16.2.4. Richer forms of generics
This section discusses two limitations of Java generics and looks at a possible evolution to
mitigate them.
Reified generics
When generics were introduced in Java 5, they had to be backward-compatible with the existing
JVM. To this end, the runtime representations of ArrayList<String> and ArrayList<Integer> are
identical. This is called the erasure model of generic polymorphism. There are certain small
runtime costs associated with this choice, but the most significant effect for programmers is that
parameters to generic types can only be Objects. Suppose Java allowed, say, ArrayList<int>.
Then you could allocate an ArrayList object on the heap containing a primitive value such as int
42, but the Array-List container wouldn't contain any indicator of whether it contained an
Object value such as a String or a primitive int value such as 42.

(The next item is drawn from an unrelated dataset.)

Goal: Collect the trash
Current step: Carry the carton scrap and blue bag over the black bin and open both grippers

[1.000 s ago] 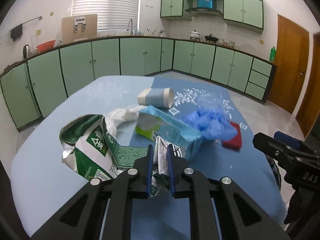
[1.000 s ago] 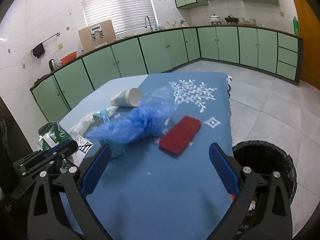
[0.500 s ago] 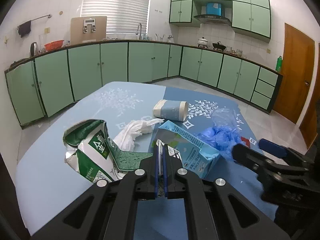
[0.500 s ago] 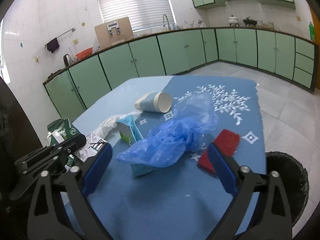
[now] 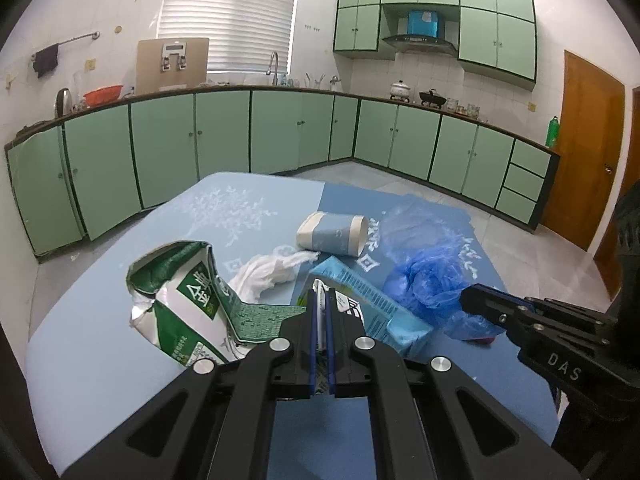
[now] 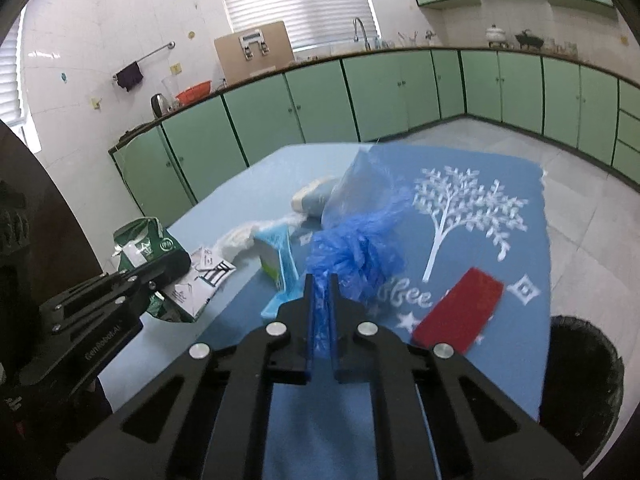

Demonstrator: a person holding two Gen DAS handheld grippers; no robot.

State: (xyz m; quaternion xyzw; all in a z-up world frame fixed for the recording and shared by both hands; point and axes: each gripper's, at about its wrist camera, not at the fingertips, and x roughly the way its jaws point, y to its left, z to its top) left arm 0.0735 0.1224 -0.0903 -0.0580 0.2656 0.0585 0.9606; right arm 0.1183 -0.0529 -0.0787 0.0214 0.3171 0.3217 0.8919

As some level this seems harmless—if you get a primitive 42 from an ArrayList<int> and a
String object “abc” from an ArrayList<String>, then why should you worry that the ArrayList
containers are indistinguishable? Unfortunately, the answer is garbage collection, because the
absence of run-time type information about the contents of the ArrayList would leave the JVM
unable to determine whether element 13 of your ArrayList was an Integer reference (to be
followed and marked as “in use” by GC) or an int primitive value (most definitely not to be
followed).
In the C# language, the runtime representations of ArrayList<String>, ArrayList<Integer>, and
ArrayList<int> are all in principle different. But even if they are the same, sufficient type
information is kept at run-time to allow, for example, garbage collection to determine whether a
field is a reference or a primitive. This is called the reified model of generic polymorphism or,
more simply, reified generics . The word reification means “making explicit something that
otherwise would just be implicit.”
Reified generics are clearly desirable; they enable a more full unification of primitive types and
their corresponding object types—something that you'll see as problematic in the next sections.